Assignment: Copy, exactly and without additions, every line in the records below from the one holding "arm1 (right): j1" through the one holding "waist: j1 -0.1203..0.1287", both ends included.

Provided information:

◇ ◇ ◇

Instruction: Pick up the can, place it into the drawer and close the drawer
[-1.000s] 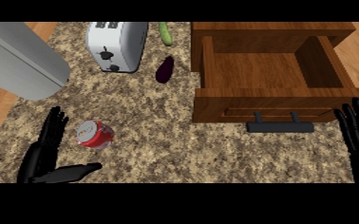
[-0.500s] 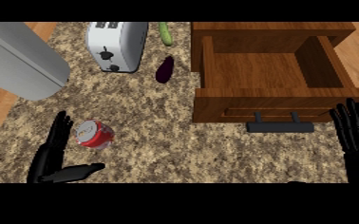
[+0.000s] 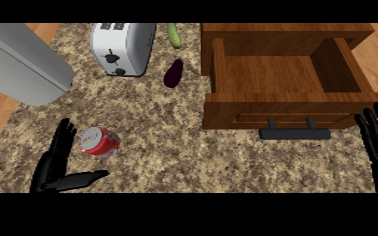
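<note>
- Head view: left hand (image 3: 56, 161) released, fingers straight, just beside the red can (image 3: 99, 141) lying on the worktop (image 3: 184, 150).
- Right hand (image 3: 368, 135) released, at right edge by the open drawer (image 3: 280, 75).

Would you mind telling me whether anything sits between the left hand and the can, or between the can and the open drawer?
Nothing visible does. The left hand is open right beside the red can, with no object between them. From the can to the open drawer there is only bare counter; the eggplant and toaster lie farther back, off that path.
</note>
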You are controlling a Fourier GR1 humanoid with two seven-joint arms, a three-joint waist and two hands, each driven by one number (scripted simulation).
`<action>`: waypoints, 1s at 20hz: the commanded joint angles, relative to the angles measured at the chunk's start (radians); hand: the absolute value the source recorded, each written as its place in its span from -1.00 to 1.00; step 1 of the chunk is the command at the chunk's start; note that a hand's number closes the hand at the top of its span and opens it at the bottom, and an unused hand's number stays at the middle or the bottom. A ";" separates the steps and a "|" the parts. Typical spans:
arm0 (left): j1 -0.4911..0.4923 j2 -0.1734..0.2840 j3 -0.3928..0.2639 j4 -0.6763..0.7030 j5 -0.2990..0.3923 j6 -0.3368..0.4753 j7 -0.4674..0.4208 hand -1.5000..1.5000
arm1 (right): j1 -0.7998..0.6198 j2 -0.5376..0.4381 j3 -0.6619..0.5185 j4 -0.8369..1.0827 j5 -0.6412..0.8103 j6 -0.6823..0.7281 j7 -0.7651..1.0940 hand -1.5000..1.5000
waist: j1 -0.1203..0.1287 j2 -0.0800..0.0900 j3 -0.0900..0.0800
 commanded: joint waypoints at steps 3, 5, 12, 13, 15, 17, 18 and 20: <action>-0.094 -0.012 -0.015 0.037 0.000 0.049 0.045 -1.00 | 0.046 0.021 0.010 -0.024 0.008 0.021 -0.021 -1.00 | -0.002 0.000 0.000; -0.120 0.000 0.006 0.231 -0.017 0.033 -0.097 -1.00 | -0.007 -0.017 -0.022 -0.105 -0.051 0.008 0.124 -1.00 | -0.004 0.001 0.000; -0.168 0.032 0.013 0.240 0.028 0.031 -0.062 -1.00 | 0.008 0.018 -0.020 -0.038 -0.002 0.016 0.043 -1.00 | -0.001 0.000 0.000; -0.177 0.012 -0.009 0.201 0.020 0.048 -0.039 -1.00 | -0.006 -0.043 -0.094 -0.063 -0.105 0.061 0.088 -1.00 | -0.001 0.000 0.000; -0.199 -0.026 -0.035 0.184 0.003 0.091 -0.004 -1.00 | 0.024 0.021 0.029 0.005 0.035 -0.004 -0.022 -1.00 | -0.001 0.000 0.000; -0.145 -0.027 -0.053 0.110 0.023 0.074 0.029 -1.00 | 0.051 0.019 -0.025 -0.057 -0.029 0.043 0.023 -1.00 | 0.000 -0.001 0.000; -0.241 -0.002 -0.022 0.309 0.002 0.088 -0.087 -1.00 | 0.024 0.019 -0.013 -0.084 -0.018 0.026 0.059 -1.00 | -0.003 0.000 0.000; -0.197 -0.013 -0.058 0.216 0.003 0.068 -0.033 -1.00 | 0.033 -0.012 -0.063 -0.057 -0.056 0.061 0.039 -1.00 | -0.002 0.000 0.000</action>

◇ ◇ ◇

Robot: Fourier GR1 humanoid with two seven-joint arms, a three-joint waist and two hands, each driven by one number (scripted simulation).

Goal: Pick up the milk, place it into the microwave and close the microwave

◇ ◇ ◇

Answer box:
arm1 (right): j1 -0.7998..0.6198 j2 -0.5376..0.4381 j3 -0.6619..0.5185 j4 -0.8369..1.0827 j5 -0.6412..0.8103 j6 -0.6823..0.7281 j7 -0.7651..1.0940 hand -1.5000..1.5000
waist: j1 -0.1203..0.1287 j2 -0.0800..0.0900 j3 -0.0900..0.0800

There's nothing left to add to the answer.